Bug 298798
| Summary: | Make VM::setHasTerminationRequest() thread-safe. | ||
|---|---|---|---|
| Product: | WebKit | Reporter: | Mark Lam <mark.lam> |
| Component: | JavaScriptCore | Assignee: | Mark Lam <mark.lam> |
| Status: | RESOLVED FIXED | ||
| Severity: | Normal | CC: | webkit-bug-importer |
| Priority: | P2 | Keywords: | InRadar |
| Version: | WebKit Nightly Build | ||
| Hardware: | Unspecified | ||
| OS: | Unspecified | ||
Mark Lam
VM::setHasTerminationRequest() should be thread-safe but is not because it sets a bit on the VM::m_entryScopeServices OptionSet, which is not thread-safe.
For the record, this is how the concurrent access works:
1. VM::m_entryScopeServices is normally set by the mutator thread running that VM.
2. However, the Worker.terminate() API can be used by the main thread to terminate worker threads.
Worker.terminate() calls ...
WorkerMessagingProxy::terminateWorkerGlobalScope(), which calls ...
WorkerOrWorkletThread::stop(), which calls ...
WorkerOrWorkletScriptController::scheduleExecutionTermination(), which calls ...
VM::notifyNeedTermination(), which calls ...
VM::setHasTerminationRequest(), which calls ...
VM::requestEntryScopeService(), and ...
VM::requestEntryScopeService() does bitwise OR of the EntryScopeService::ResetTerminationRequest bit into the worker thread's VM::m_entryScopeServices. This is not thread safe because it may collide with the worker thread writing values into its VM::m_entryScopeServices.
We can fix this by moving the EntryScopeService::ResetTerminationRequest bit into a separate byte that is safe to write to concurrently.
In practice, the bug never manifests because it is extremely rare for VM::m_entryScopeServices to ever be written to, and the impact is benign.
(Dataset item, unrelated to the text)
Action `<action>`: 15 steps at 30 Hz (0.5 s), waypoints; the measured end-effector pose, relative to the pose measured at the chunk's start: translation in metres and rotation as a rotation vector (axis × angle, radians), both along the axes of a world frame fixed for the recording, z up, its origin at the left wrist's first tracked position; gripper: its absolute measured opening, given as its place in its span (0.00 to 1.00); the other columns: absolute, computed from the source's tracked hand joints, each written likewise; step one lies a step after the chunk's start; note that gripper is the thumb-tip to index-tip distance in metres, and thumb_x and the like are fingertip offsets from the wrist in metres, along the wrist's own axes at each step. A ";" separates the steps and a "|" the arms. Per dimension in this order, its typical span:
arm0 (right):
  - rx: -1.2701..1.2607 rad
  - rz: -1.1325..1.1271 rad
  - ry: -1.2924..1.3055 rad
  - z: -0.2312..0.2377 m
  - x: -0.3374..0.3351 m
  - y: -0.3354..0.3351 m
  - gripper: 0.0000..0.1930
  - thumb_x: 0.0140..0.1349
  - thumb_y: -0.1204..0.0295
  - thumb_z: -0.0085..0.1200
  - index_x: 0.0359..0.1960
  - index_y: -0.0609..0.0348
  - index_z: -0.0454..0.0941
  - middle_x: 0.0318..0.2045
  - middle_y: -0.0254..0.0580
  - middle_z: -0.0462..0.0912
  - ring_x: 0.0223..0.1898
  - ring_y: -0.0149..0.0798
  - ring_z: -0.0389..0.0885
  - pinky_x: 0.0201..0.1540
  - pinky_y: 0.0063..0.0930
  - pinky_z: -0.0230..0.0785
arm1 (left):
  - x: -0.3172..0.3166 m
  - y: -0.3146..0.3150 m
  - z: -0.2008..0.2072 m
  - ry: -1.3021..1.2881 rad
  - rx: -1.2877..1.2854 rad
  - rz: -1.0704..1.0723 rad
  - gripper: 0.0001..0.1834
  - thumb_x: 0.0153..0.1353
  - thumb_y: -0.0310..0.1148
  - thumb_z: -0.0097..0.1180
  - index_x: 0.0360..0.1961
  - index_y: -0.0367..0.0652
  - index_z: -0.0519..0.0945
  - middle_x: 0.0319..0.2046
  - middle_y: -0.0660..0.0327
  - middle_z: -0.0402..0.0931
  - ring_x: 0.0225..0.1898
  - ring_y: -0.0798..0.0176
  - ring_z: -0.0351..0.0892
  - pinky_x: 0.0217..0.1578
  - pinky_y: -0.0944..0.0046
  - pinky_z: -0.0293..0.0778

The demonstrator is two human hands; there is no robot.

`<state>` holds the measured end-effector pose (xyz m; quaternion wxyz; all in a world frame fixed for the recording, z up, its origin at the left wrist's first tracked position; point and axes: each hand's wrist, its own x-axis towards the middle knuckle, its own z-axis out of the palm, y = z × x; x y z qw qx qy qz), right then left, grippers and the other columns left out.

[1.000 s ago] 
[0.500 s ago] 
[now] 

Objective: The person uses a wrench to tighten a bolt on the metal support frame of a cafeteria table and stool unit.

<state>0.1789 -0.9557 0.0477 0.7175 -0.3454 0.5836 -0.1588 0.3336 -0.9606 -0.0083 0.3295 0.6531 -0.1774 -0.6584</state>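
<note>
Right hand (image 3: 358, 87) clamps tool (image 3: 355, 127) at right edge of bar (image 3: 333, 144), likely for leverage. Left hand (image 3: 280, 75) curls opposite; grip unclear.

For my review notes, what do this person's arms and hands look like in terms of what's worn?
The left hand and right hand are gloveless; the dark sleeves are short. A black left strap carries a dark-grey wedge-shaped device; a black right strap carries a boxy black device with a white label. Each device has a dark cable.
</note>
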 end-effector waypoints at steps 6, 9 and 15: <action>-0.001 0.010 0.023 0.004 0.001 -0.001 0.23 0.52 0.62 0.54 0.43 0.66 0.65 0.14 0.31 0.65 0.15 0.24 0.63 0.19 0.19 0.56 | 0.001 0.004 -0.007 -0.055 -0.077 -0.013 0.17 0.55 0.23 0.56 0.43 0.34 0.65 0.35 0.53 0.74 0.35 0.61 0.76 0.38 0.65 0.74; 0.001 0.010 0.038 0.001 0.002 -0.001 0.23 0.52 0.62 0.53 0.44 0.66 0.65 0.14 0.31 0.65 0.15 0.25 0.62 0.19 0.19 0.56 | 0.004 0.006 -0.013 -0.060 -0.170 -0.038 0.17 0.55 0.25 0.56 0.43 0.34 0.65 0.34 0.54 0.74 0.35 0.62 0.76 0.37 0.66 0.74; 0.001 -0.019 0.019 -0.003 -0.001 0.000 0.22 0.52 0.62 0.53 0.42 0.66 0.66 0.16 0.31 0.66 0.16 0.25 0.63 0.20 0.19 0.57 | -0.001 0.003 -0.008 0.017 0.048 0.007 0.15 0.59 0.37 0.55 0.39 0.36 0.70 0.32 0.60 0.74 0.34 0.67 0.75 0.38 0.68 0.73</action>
Regardless, we should fix this.
| Attachments | ||
|---|---|---|
| Add attachment proposed patch, testcase, etc. |
Radar WebKit Bug Importer
<rdar://problem/160494627>
Mark Lam
Pull request: https://github.com/WebKit/WebKit/pull/50684
EWS
Committed 300049@main (9ea05fa06f20): <https://commits.webkit.org/300049@main>
Reviewed commits have been landed. Closing PR #50684 and removing active labels.